Les changements corporels liés à la ménopause et à la périménopause, en plus d’être encore relativement tabous, ne sont pas forcément mieux vécus. Cette fois, c’est la chute de la production d’œstrogènes, tandis que la testostérone continue à être sécrétée à faible dose, qui provoque une nouvelle répartition de la graisse, laquelle a tendance à se loger au niveau de l’abdomen. D’où l’effet bedon. Une tendance à l’embonpoint qui s’observe également chez les hommes à l’andropause. Dans leur cas, c’est bien sûr la chute de testostérone qui favorise le stockage des graisses au niveau du torse.
Chez un sujet plus jeune, la part de masse graisseuse représente 20% à 25% du poids. A la ménopause, elle est davantage de l’ordre des 30%. La fonte des muscles et le ralentissement du métabolisme, qui implique que tout écart alimentaire se paie cash, participent également au changement de silhouette.
En hyperthyroïdie pour mincir?
Un dysfonctionnement de la thyroïde peut aussi expliquer une fluctuation pondérale. Dans le cas de l’hypothyroïdie, les hormones sécrétées par les glandes ne sont pas assez présentes pour assurer le bon fonctionnement de l’organisme. La fatigue s’installe, les crampes musculaires se font sentir, la tolérance au froid diminue… Le corps tourne au ralenti et ne brûle plus autant de calories. L’excédant file alors dans les tissus adipeux et les kilos s’installent.
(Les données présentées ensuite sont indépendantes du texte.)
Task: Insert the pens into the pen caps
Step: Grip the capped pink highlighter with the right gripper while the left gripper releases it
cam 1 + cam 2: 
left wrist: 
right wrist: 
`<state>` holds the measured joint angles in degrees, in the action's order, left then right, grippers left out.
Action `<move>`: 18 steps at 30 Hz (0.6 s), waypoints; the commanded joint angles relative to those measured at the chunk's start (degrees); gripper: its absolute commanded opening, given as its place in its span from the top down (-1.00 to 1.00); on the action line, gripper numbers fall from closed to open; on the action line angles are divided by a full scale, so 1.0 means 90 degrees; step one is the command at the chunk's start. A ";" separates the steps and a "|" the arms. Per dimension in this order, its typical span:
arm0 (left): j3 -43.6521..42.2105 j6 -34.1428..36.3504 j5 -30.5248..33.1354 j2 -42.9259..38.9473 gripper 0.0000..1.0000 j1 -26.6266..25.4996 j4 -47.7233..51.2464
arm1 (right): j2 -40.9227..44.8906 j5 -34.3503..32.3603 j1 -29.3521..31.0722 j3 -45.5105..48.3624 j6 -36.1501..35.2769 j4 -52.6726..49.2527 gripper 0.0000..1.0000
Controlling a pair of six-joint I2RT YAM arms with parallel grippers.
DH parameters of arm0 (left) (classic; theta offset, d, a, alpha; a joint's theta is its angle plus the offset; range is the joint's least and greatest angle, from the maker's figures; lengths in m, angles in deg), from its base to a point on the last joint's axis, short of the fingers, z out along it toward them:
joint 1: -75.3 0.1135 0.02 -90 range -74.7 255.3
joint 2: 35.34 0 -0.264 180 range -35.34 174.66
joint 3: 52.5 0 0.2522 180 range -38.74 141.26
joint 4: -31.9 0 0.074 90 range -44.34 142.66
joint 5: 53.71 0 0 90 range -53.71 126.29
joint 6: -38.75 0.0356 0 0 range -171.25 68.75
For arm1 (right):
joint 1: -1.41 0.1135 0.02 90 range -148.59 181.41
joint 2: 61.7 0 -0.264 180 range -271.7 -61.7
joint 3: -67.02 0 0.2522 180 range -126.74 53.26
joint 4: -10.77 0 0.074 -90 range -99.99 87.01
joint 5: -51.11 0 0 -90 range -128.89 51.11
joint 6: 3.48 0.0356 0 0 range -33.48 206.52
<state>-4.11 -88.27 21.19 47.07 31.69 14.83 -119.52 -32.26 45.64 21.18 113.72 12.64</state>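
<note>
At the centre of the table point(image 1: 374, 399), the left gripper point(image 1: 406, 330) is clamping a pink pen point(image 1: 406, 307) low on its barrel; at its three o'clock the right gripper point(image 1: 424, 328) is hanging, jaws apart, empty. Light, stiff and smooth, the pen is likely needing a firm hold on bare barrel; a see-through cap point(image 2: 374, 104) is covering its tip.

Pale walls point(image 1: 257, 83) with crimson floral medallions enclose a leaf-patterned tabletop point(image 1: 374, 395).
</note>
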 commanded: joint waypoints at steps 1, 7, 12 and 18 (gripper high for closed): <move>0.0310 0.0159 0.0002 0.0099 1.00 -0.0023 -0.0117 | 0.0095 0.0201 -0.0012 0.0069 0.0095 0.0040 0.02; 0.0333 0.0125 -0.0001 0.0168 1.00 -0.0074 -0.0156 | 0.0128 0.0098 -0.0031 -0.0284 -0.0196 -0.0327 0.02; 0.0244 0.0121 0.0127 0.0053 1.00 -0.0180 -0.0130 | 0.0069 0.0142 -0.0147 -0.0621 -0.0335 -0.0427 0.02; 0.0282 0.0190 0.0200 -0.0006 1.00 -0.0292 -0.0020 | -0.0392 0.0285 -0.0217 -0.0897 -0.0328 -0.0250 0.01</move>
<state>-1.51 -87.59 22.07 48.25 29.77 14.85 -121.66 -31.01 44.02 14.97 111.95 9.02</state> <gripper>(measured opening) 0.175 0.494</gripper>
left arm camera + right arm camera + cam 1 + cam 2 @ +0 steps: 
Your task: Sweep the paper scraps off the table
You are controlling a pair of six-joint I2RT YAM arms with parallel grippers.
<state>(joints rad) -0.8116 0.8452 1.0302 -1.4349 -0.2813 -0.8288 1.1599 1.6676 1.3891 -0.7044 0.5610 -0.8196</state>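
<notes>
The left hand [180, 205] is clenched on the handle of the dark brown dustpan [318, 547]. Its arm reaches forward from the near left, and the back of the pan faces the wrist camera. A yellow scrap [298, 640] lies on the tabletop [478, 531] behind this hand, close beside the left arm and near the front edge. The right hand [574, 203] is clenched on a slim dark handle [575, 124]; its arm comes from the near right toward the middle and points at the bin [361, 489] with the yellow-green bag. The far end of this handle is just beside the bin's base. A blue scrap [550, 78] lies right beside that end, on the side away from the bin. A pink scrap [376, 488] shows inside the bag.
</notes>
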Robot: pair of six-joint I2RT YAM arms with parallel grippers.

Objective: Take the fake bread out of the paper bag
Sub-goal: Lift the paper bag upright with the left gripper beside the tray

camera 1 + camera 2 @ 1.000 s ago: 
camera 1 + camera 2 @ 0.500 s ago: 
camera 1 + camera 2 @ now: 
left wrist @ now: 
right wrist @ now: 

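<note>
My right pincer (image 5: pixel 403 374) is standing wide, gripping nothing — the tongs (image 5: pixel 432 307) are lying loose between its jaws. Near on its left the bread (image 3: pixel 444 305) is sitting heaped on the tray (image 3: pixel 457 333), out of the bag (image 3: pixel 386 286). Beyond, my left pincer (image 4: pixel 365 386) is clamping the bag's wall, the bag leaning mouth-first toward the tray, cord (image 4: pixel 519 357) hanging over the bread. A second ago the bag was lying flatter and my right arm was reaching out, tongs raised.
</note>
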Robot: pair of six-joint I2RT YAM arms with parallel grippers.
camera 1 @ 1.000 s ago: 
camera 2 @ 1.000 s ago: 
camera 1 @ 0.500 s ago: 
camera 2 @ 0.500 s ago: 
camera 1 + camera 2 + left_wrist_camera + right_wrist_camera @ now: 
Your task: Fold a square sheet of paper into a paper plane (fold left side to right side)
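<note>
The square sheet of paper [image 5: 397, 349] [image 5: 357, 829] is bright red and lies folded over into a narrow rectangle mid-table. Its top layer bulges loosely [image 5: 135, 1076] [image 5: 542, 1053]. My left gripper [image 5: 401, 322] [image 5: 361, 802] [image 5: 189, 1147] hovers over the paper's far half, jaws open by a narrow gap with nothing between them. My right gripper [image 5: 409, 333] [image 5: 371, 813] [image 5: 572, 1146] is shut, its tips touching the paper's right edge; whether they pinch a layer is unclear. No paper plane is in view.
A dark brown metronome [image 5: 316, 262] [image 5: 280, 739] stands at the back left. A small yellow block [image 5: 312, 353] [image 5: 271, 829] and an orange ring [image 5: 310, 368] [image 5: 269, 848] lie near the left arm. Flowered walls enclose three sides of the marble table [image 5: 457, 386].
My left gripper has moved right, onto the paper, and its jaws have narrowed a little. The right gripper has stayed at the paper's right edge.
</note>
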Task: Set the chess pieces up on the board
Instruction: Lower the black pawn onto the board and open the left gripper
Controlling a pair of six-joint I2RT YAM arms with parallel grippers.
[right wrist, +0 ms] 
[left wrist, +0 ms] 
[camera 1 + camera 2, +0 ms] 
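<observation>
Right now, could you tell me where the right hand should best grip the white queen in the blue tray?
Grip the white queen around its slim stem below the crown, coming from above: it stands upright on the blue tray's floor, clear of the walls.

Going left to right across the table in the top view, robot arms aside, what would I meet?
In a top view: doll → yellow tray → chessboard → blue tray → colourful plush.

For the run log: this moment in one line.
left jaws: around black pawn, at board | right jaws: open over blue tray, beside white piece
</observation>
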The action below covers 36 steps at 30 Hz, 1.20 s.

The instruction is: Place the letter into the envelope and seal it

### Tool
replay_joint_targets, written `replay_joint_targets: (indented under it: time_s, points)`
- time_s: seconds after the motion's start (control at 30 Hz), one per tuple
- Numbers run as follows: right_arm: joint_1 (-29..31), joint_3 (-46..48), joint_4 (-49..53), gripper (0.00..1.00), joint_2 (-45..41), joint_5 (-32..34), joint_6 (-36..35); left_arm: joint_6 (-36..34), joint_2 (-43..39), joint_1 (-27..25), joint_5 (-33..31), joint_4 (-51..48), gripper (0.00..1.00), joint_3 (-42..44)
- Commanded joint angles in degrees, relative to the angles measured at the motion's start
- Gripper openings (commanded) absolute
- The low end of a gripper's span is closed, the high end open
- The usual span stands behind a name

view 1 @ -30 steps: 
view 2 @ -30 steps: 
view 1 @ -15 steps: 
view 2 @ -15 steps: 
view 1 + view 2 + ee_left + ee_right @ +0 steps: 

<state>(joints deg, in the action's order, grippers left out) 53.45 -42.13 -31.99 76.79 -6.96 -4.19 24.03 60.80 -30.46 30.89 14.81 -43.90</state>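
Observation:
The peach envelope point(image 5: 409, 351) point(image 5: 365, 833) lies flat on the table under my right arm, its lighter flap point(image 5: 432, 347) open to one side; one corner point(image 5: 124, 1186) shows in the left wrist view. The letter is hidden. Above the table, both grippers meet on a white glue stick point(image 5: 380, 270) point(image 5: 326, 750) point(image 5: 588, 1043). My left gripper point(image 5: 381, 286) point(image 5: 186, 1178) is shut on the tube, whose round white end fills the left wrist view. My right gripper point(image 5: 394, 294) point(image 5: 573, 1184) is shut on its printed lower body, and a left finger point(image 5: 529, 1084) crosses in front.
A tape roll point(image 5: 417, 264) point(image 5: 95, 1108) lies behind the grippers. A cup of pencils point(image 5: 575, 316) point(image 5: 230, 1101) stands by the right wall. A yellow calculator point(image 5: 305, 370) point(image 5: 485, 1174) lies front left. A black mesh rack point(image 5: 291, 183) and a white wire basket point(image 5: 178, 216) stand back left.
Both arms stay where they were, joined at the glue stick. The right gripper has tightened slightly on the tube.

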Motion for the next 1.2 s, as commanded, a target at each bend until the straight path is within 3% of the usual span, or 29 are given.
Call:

L’accélération du rythme cardiaque, les palpitations, les bouffées de chaleur, les troubles du sommeil et une baisse de la libido sont, a contrario, les signes d’une thyroïde qui tourne à plein régime. La perte de poids, malgré un appétit augmenté, est la conséquence logique de cette hyperactivité de la glande endocrine.
Fondre rapidement et sans se fouler? Tentant mais dangereux. «Il m’arrive de recevoir en consultation des patients présentant une hyperthyroïdie inexpliquée. Quand on les interroge sur leurs résultats sanguins, ils expliquent qu’ils prennent des hormones pour se mettre en état d’hyperthyroïdie afin de perdre du poids, déplore la Dr Iconaru. Ils ne se rendent pas compte qu’ils augmentent le risque d’arythmies cardiaques, d’infarctus et d’ostéoporose. Et, pour la testostérone, d’être moins fertiles.»